Nell’ambito dell’operazione “Prato Verde”, la Procura di Catania ha individuato una rete criminale dedita al traffico di droga operante soprattutto in Sicilia, dove intratteneva contatti con la mafia. Uno dei membri, arrestato in Italia, è stato rilasciato dalla autorità in Germania, dove abitava, per ragioni squisitamente burocratiche. La decisione di trasferirsi in Germania si è rivelata più che azzeccata: infatti, il mandato d’arresto disposto nei suoi confronti dalla procura di Catania non è stato riconosciuto dalle autorità tedesche per più di due anni. Il procuratore catanese, a dir poco adirato, ha dichiarato che, nonostante abbia collaborato spesso con Procure della Germania, non gli era mai capitata una cosa del genere. Gli inquirenti hanno lavorato per mesi alle operazioni di intercettazione, i cui risultati non sono stati presi seriamente dalle autorità tedesche. Queste ultime, infatti, erano confuse dal fatto che nelle intercettazioni si parlasse di “due pneumatici e mezzo”; un termine che, ignorando il contesto in cui avvenivano le conversazioni, non ha nessun senso ma che nella realtà si riferiva alla fornitura di droga. Questa negligenza ha comportato non solo l’agire indisturbato del soggetto nella sua nuova patria, bensì il consolidamento della sua consapevolezza che le stesse autorità che lo avevano rilasciato dopo il suo arresto, non avrebbero preso provvedimenti nei suoi confronti.

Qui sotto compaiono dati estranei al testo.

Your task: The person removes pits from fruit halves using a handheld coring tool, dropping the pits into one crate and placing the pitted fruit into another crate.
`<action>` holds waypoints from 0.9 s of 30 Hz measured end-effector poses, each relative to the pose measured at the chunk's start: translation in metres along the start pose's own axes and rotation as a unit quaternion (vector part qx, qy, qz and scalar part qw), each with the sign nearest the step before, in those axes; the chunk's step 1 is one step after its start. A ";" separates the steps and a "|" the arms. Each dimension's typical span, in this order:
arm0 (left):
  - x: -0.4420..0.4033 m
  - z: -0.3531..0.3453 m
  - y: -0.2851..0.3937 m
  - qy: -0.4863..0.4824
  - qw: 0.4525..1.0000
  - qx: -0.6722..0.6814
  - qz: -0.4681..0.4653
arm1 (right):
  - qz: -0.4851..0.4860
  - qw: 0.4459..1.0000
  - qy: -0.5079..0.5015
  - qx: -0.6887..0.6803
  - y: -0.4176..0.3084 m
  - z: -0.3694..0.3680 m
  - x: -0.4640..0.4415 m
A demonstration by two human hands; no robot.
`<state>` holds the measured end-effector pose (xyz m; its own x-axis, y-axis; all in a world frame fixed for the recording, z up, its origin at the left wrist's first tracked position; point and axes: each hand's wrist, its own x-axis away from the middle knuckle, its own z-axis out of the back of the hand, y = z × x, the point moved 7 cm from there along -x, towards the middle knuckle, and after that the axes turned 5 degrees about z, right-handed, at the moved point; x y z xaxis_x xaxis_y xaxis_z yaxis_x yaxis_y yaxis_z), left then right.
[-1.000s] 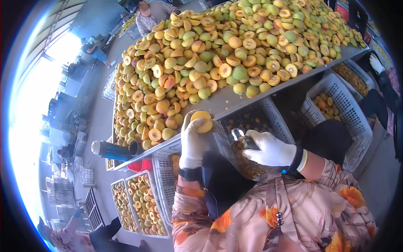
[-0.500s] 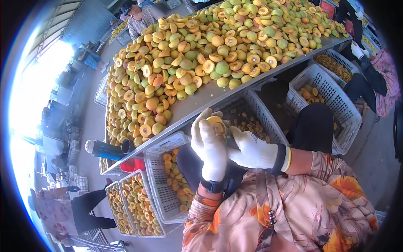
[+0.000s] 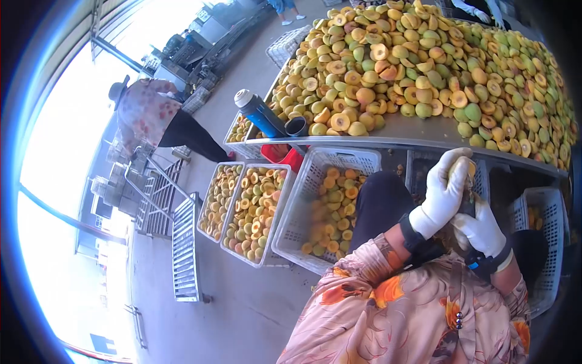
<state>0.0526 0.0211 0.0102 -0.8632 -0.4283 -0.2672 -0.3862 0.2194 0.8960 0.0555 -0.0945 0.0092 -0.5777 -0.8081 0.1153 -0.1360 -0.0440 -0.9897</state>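
My left hand [image 3: 442, 193], in a white glove, is raised in front of the table edge with its fingers wrapped round a peach half [image 3: 471, 168]. The fruit is mostly covered by the fingers. Just below it my right hand [image 3: 482, 229], also gloved in white, grips a small tool with a dark handle [image 3: 467, 203]. The tool's tip is at the peach half, but its shape cannot be made out. Both hands are close together above my lap.
Halved peaches [image 3: 364, 73] are heaped on a metal table [image 3: 418, 127]. A crate [image 3: 291, 227] of peach halves stands by my knee, with two more crates [image 3: 262, 259] beside it. A blue thermos [image 3: 260, 115] and dark cup [image 3: 296, 126] stand at the table's corner. A person [image 3: 148, 112] stands beyond a trolley [image 3: 185, 255].
My view has swung left, so the hands and table now appear further right. Both hands still hold the peach half and the tool, with the left hand turned a little.
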 end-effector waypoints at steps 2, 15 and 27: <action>-0.002 0.000 0.003 -0.051 0.998 0.004 -0.026 | -0.014 1.000 0.006 -0.024 0.000 0.004 0.003; -0.008 0.005 -0.030 -0.003 0.993 0.080 0.091 | -0.088 0.993 -0.044 0.070 0.001 0.012 -0.006; -0.013 -0.009 -0.024 -0.005 0.996 0.067 0.061 | 0.090 0.992 -0.032 0.088 0.002 0.028 -0.020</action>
<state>0.0759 0.0137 -0.0049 -0.9098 -0.3817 -0.1631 -0.3166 0.3842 0.8672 0.0893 -0.0955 0.0021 -0.5266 -0.8477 -0.0645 0.1099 0.0074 -0.9939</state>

La parola “Catania” ha un ruolo centrale anche nel processo di Hechingen: è proprio così che l’uomo era salvato nella rubrica di due suoi giovani clienti. Ora “Catania” è in prigione e, insieme a lui, i due ragazzi. Sembrerebbe essere proprio lui ad aver venduto a questi “aspiranti” spacciatori il kg di marijuana che non è stato pagato dall’acquirente. Ed è quindi nei suoi confronti che i ragazzi avevano maturato il debito di 5000 euro. Debito, che “Catania” voleva venisse saldato al più presto.
Le autorità del Land tedesco di Baden-Württemberg, che al tempo non avevano riconosciuto il mandato d’arresto nei suoi confronti, dovrebbero porsi qualche domanda. Se il soggetto in questione fosse stato arrestato, non avrebbe potuto vendere marijuana ai due giovani spacciatori, che non avrebbero contratto alcun debito nei suoi confronti. Di conseguenza, il 23enne ucciso nella sparatoria di Hechingen, in auto insieme al cliente che non aveva pagato la droga, sarebbe ancora vivo. Ma il mandato d’arresto disposto dalle autorità italiane non è stato legittimato.